This example file shows how to use a few of the statsmodels
regression diagnostic tests in a real-life context. You can learn about more tests and find out more information about the tests here on the Regression Diagnostics page.
Note that most of the tests described here only return a tuple of numbers, without any annotation. A full description of outputs is always included in the docstring and in the online statsmodels
documentation. For presentation purposes, we use the zip(name,test)

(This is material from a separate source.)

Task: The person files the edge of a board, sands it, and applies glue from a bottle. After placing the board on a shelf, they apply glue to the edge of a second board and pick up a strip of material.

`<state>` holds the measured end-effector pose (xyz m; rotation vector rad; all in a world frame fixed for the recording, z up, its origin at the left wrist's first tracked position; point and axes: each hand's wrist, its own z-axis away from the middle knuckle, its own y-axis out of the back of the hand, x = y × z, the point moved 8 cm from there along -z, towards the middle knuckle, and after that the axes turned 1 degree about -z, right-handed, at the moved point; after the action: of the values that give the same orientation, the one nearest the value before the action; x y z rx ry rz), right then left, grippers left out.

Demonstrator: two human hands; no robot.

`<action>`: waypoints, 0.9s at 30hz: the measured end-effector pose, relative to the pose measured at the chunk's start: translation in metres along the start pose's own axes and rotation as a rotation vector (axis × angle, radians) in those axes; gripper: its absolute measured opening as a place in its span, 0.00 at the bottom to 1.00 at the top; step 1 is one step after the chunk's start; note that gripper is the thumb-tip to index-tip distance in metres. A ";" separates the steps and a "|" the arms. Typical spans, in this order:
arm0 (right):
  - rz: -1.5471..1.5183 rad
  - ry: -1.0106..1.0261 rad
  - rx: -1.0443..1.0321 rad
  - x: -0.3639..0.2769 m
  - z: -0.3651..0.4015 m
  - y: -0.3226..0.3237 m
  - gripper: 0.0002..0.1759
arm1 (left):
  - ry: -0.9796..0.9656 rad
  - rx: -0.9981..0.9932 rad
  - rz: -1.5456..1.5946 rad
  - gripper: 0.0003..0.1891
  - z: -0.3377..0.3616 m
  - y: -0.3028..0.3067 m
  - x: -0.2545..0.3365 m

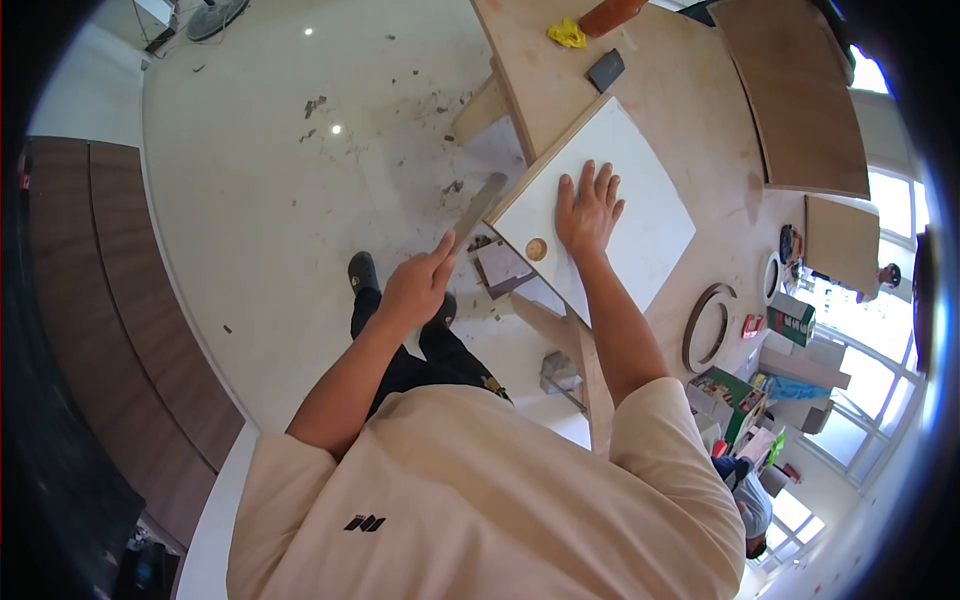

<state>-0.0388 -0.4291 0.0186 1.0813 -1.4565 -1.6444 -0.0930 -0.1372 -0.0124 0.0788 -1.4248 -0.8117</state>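
Note:
A white panel [650, 235] with a round hole [537, 249] near one corner lies on the workbench, its near corner jutting past the bench edge. My right hand [590, 212] rests flat on the panel, fingers spread. Off the panel's left edge, my left hand [418, 285] is closed around the end of a long flat file [480, 205], its index finger stretched along it. The file's blade points up and away, close to the panel's edge, and its handle is hidden in my fist.
On the workbench [680, 90] are a dark grey block [606, 70], a yellow crumpled piece [567, 33], an orange bottle [610, 16] and a roll of edge banding [710, 328]. Debris litters the floor [260, 200]. Another person [748, 505] is at the far right.

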 end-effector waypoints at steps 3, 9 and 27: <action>-0.006 0.002 0.007 0.001 0.000 -0.001 0.40 | -0.016 -0.025 -0.021 0.23 0.014 -0.008 0.002; 0.019 -0.007 -0.010 0.002 -0.001 -0.001 0.40 | -0.054 0.004 0.046 0.24 -0.062 -0.018 0.027; -0.003 0.004 0.027 -0.003 0.002 0.003 0.39 | 0.000 -0.007 0.056 0.23 0.016 -0.007 -0.002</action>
<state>-0.0393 -0.4265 0.0216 1.1015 -1.4787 -1.6287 -0.1103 -0.1348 -0.0143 0.0334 -1.4177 -0.7708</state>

construct to pretty-print short descriptions in the examples below.
In [ ]:
%matplotlib inline
In [ ]:
from statsmodels.compat import lzip
import numpy as np
import pandas as pd
import statsmodels.formula.api as smf
import statsmodels.stats.api as sms
import matplotlib.pyplot as plt
# Load data
url = 'https://raw.githubusercontent.com/vincentarelbundock/Rdatasets/master/csv/HistData/Guerry.csv'
dat = pd.read_csv(url)
# Fit regression model (using the natural log of one of the regressors)
results = smf.ols('Lottery ~ Literacy + np.log(Pop1831)', data=dat).fit()
# Inspect the results
print(results.summary())
Jarque-Bera test:
In [ ]:
name = ['Jarque-Bera', 'Chi^2 two-tail prob.', 'Skew', 'Kurtosis']
test = sms.jarque_bera(results.resid)
lzip(name, test)
Omni test:
In [ ]:
name = ['Chi^2', 'Two-tail probability']
test = sms.omni_normtest(results.resid)
lzip(name, test)
In [ ]:
from statsmodels.stats.outliers_influence import OLSInfluence
test_class = OLSInfluence(results)
test_class.dfbetas[:5,:]
Explore other options by typing dir(influence_test)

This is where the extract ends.